_REQUIRED ACTION:_
A verbatim copy of all the data is required, minus any images.

_GIVEN DATA:_

+++

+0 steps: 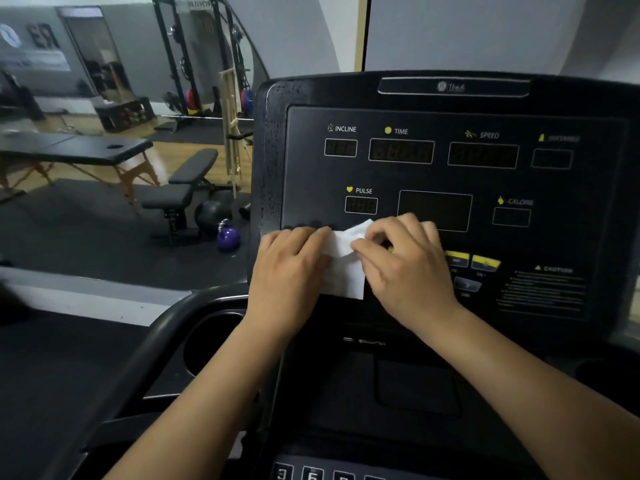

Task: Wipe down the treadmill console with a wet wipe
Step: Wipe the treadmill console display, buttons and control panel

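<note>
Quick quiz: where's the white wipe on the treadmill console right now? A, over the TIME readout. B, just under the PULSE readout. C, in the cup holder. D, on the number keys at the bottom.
B: the wet wipe lies against the console just below the PULSE readout, held between the left hand and right hand.

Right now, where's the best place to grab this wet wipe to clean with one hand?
Probably the upper edge of the wet wipe, coming from the right, where the right hand pinches it. The lower part hangs flat and free, so a high grip lets it drape on the console.
</note>
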Available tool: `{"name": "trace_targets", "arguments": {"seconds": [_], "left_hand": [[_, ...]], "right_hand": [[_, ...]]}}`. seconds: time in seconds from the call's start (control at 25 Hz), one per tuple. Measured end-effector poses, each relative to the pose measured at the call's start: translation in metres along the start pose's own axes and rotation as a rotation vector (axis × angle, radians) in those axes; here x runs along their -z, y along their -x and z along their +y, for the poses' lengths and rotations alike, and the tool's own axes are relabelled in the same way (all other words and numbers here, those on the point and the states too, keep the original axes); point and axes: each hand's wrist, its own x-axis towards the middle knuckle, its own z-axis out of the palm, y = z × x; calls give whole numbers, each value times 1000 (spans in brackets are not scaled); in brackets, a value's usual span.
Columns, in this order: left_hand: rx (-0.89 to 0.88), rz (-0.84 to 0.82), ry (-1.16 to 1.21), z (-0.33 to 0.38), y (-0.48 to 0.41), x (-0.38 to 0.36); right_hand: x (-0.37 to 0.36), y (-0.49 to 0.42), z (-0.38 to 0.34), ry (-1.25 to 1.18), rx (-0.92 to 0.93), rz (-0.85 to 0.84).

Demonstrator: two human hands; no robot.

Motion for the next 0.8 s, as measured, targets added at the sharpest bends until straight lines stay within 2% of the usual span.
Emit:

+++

_THE ANSWER:_
+0 steps: 

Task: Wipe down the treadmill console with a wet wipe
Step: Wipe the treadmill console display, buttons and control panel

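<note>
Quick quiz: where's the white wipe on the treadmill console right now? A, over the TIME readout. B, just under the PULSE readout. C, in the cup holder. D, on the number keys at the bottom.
B: the wet wipe lies against the console just below the PULSE readout, held between the left hand and right hand.

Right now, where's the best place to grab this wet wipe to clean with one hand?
Probably the upper edge of the wet wipe, coming from the right, where the right hand pinches it. The lower part hangs flat and free, so a high grip lets it drape on the console.
</note>
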Available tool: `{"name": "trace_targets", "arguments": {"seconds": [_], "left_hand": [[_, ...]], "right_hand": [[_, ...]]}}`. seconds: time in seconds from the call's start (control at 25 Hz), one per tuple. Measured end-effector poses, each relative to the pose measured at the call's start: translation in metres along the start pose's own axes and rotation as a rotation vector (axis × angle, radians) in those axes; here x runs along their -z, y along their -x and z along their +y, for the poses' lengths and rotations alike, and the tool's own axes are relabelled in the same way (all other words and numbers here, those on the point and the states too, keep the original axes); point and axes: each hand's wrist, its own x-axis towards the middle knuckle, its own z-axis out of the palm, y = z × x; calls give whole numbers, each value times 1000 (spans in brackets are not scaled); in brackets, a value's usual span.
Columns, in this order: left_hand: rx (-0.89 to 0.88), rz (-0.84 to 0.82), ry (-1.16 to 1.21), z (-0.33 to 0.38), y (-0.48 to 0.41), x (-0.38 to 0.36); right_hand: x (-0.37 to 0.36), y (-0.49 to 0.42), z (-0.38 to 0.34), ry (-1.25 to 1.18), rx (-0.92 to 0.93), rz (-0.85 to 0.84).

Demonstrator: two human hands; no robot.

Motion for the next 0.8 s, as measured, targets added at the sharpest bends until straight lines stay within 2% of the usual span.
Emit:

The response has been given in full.